Una raja en la tripa de un cabrón con billetes que cortaban la carne.

Hasta arriba de jazz porque aquí dentro la nieve y las otras tormentas modernas están prohibidas.

Aquí es el jazz el que hace que nos transformemos en santos, demonios, simples personas. Salimos al amanecer ya muertos o comenzando a vivir.

El jazz, pues, lógico también, se alimenta de nosotros. Y pagamos para que así sea.

¿Oyes la música, lector? ¿La escala? ¿La oyes a ella tomando el mando, improvisando porque está segura que la vida es un segundo que se atrapa o se pierde para siempre?

Nadie respira.

Aplausos cortos, en cámara lenta.

Y una conversación anodina.

Bellucci me besa.

Ella comienza a hablar.

Tengo sed.

Y yo

No quiero que esto termine jamás. Esta vez lo digo en serio. Si vuelvo a salir por esa puerta te juro que la mato. Los mato a todos. Que toquen toda la noche, siempre, maldita sea.

Lo harán.

¿Me mientes?

Claro que te miento, pero sería imposible borrar ese deseo de vida de tus ojos.

Bésame

No

Te beso yo.

No

Besaré al camarero, entonces.

A ella. Bésala con pasión. Ve con humildad, pero no mires atrás. Y bésala en el cuello y luego en los labios. Imperceptiblemente.

Me matará.

Pero primero te dará lo que quieres.

Quiero un beso devorador de almas.

Pasión y muerte y el abrazo final antes de comenzar la siguiente canción.

Te quiero.

Yo también te quería, Mónica. Y ahora me quedaré solo. Y el jazz.

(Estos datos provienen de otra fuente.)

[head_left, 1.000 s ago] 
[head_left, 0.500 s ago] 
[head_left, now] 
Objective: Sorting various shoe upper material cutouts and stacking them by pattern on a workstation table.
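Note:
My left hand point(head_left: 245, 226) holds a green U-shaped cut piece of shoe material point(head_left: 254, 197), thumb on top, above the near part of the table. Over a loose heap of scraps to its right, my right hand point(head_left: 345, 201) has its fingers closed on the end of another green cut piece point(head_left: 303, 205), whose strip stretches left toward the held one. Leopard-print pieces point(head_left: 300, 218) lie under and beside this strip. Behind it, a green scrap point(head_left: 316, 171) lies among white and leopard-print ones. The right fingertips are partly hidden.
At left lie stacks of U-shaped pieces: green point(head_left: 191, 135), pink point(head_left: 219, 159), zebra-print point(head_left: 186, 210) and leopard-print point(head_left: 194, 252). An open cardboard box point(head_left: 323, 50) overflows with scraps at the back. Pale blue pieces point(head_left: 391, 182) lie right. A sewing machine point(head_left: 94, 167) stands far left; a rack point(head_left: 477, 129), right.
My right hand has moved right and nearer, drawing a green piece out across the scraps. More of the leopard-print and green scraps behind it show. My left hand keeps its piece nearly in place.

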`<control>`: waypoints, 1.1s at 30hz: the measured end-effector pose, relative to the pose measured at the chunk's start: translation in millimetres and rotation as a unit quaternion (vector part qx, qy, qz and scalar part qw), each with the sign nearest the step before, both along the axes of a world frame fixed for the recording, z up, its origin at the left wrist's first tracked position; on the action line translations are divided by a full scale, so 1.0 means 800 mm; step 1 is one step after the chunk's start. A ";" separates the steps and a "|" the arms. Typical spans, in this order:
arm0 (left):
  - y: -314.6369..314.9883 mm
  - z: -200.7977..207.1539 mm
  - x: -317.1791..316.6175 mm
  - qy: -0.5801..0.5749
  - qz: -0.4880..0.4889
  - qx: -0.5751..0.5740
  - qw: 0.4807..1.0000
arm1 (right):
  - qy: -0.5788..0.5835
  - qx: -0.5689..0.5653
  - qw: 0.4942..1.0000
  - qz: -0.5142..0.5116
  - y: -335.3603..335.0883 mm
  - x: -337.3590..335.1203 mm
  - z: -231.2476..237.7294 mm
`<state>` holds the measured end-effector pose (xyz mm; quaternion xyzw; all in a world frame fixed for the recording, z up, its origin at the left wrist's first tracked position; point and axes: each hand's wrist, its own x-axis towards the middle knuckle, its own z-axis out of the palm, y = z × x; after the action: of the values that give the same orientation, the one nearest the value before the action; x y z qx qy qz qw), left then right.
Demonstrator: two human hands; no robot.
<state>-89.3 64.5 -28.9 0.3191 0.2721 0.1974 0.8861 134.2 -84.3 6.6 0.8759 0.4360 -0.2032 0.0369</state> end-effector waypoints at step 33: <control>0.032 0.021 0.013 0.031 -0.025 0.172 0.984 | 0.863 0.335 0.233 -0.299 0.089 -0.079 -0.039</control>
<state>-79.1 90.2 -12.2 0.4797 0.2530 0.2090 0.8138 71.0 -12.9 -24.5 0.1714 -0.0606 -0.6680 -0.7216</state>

Una mujer como Mónica es la hija que pudo escapar de las garras de Bernarda Alba y nadie lo sabía hasta hoy.

Se quita los zapatos mientras camina hacia el escenario. Deja caer el cigarrillo. Se detiene a menos de un metro. De una mesa coge una copa y bebe. Sube al escenario y besa en el cuello a la cantante. Y la besa en los labios como si una brisa de mar se apoderase de Madrid. Mónica abre los ojos y se deja morir con la pasión de la cantante haciéndola suya.

Las manos en la cintura, veraneado en el culo de Mónica, subiendo y bajando por la entrepierna de mi amiga y los cuerpos juntos, levemente en movimiento. Algo de música porque los corazones han dejado de latir hace una eternidad.

Un beso oceánico.

La caída de Mónica al suelo tardó en consumarse toda la noche. Canción tras canción.